One of the most costly opeerations in the EKF update is the matrix multiplication. To mitigate this issue, we perform the thin QR decomposition of the measurement Jacobian after nullspace projection:

\begin{align*} \mathbf{H}_{o,k} = \begin{bmatrix} \mathbf{Q_1} & \mathbf{Q_2} \end{bmatrix} \begin{bmatrix} \mathbf{R_1} \\ \mathbf{0} \end{bmatrix} = \mathbf Q_1 \mathbf R_1 \end{align*}

This QR decomposition can be performed again using Givens rotations (note that this operation in general is not cheap though).
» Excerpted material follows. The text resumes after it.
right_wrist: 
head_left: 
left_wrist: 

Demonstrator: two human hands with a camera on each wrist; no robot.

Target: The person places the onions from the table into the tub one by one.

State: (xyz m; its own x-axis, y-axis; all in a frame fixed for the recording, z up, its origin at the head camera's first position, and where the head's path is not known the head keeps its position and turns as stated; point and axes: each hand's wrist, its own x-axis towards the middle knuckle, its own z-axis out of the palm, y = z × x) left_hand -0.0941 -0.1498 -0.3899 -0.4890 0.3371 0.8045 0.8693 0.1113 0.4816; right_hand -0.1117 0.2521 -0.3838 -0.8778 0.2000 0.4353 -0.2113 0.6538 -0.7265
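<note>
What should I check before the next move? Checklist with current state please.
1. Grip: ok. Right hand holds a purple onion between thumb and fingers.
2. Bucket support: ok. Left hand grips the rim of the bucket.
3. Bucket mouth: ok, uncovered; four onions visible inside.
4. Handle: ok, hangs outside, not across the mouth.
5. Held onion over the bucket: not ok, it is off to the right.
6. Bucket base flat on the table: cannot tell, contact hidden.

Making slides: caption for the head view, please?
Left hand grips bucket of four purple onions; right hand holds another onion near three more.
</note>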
We apply this QR to the linearized measurement residuals to compress measurements:

\begin{align*} \tilde{\mathbf{z}}_{o,k} &\simeq \mathbf{H}_{o,k}\tilde{\mathbf{x}}_{k} + \mathbf{n}_o \\[5px] \empty \tilde{\mathbf{z}}_{o,k} &\simeq \mathbf Q_1 \mathbf R_1 \tilde{\mathbf{x}}_{k} + \mathbf{n}_o \\[5px] \empty \mathbf{Q_1}^\top \tilde{\mathbf{z}}_{o,k} &\simeq \mathbf{Q_1}^\top \mathbf{Q_1} \mathbf{R_1} \tilde{\mathbf{x}}_{k} + \mathbf{Q_1}^\top \mathbf{n}_o \\[5px] \empty \mathbf{Q_1}^\top\tilde{\mathbf{z}}_{o,k} &\simeq \mathbf{R_1} \tilde{\mathbf{x}}_{k} + \mathbf{Q_1}^\top\mathbf{n}_o \\[5pt] \empty \Rightarrow~ \tilde{\mathbf{z}}_{n,k} &\simeq \mathbf{H}_{n,k} \tilde{\mathbf{x}}_{k} + \mathbf{n}_n \end{align*}

As a result, the compressed measurement Jacobian will be of the size of the state, which will signficantly reduce the EKF update cost:

\begin{align*} \hat{\mathbf{x}}_{k|k} &= \hat{\mathbf{x}}_{k|k-1} + \mathbf{P}_{k|k-1} \mathbf{H}_{n,k}^\top (\mathbf{H}_{n,k} \mathbf{P}_{k|k-1} \mathbf{H}_{n,k}^\top + \mathbf{R}_n)^{-1}\tilde{\mathbf{z}}_{n,k} \\[5px] \empty \mathbf{P}_{k|k} &= \mathbf{P}_{k|k-1} - \mathbf{P}_{k|k-1}\mathbf{H}_{n,k}^\top (\mathbf{H}_{n,k}\mathbf{P}_{k|k-1} \mathbf{H}_{n,k}^\top + \mathbf{R}_n)^{-1} \mathbf{H}_{n,k} \mathbf{P}_{k|k-1}^\top \end{align*}